Thirdly, where the Accra Arbitration Rules are chosen, counsel should proceed in sequence: execute the submission agreement; file the Rule 5 request; secure the Rule 6 response; constitute the tribunal under Rule 7 or Rule 10; address urgent relief under Rule 27 or Rule 28; and consider joinder, consolidation, or consent-award closure where appropriate.
XI. Conclusion
Ghanaian commercial procedure does not force parties to remain in court merely because they started there. Act 798 permits a dispute to move into arbitration through both mandatory stay-and-referral under an existing arbitration agreement and consensual referral where no earlier clause exists. Institutional rules then transform that legal possibility into a functioning procedural route. The Accra Arbitration Rules are particularly notable because they expressly apply to agreements, submissions, or references made before or after a dispute has arisen and because they contain model clause language for parties without an existing arbitration clause or parties seeking to substitute one. In that respect, they offer one of the clearest available frameworks for converting litigation into institutional resolution in Ghana.
The future of Ghanaian commercial dispute resolution is therefore not simply a choice between court and arbitration at the outset of a transaction. It is a more dynamic procedural landscape in which forum correction remains possible after litigation has begun. The challenge is not legal possibility. It is professional willingness to use the available tools with precision.
Footnotes
1. Alternative Dispute Resolution Act, 2010 (Act 798), Judicial Service ADR page and GhaLII source PDF.
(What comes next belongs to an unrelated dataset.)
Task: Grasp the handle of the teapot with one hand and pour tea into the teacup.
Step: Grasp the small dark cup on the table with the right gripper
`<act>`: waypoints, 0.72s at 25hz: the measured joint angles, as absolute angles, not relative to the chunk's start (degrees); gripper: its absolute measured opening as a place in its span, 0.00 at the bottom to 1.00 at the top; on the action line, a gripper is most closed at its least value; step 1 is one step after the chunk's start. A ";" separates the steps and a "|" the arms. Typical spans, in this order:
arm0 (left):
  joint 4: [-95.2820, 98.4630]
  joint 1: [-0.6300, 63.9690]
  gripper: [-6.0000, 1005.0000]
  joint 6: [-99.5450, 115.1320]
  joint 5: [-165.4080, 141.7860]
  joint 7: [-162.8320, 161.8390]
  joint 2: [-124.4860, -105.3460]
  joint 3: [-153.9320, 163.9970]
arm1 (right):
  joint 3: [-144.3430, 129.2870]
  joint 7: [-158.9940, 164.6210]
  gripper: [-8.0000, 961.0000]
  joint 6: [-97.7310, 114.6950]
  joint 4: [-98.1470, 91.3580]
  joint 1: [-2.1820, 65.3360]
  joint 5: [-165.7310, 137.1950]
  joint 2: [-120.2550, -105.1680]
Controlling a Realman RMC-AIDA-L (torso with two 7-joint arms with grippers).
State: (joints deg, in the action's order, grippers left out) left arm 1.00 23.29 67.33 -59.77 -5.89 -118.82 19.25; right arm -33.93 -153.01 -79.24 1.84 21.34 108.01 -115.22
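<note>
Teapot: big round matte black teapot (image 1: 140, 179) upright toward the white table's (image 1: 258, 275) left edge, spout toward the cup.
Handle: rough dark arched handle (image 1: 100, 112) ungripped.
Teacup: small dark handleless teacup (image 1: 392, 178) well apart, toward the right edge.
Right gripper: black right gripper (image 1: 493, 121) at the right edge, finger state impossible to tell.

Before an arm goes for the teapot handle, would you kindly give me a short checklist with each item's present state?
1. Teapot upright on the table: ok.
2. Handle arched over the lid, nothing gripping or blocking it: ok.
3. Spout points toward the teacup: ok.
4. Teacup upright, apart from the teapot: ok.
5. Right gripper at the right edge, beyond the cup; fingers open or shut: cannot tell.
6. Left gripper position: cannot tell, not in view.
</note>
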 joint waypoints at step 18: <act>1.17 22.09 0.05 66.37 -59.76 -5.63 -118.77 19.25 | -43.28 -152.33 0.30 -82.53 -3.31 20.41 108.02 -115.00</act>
2. High Court (Civil Procedure) Rules, 2004 (C.I. 47) as amended, Judicial Service PDF.
3. High Court (Civil Procedure) (Amendment) Rules, 2020 (C.I. 133), GhaLII source.
4. Ghana Arbitration Centre Rules, official PDF and institution rules page.
5. Accra International Arbitration and Mediation Rules 2025, Rule 3(1).
6. Accra International Arbitration and Mediation Rules 2025, model clause notes for parties without an existing arbitration clause and for substitution of an existing clause.
7. Kumi v Yiadom and Others (J5/37/2025) [2025] GHASC 21 (12 March 2025), GhaLII March 2025 judgment listings.
8. IBA Arbitration Guide: Ghana (updated October 2023), on prevalence of institutional domestic arbitration and commercial disputes as typical arbitral subject matter.
9. Accra Rules, Rules 5 and 6 on request for arbitration and response.
10. Accra Rules, Rule 7 on appointment of tribunal and Rule 10 on expedited formation.
11. Accra Rules, Rule 18 on seat and Rule 19 on applicable arbitration law.
12. Accra Rules, Rule 27 on interim and conservatory measures and Rule 28 with the emergency arbitrator schedule.
13. Accra Rules, Rules 16 and 17 on joinder and consolidation.
14. Accra Rules, Rule 29 on award, consent award, and finality.
15. Ghana-focused practitioner commentary noting ADR stays and supportive court practice.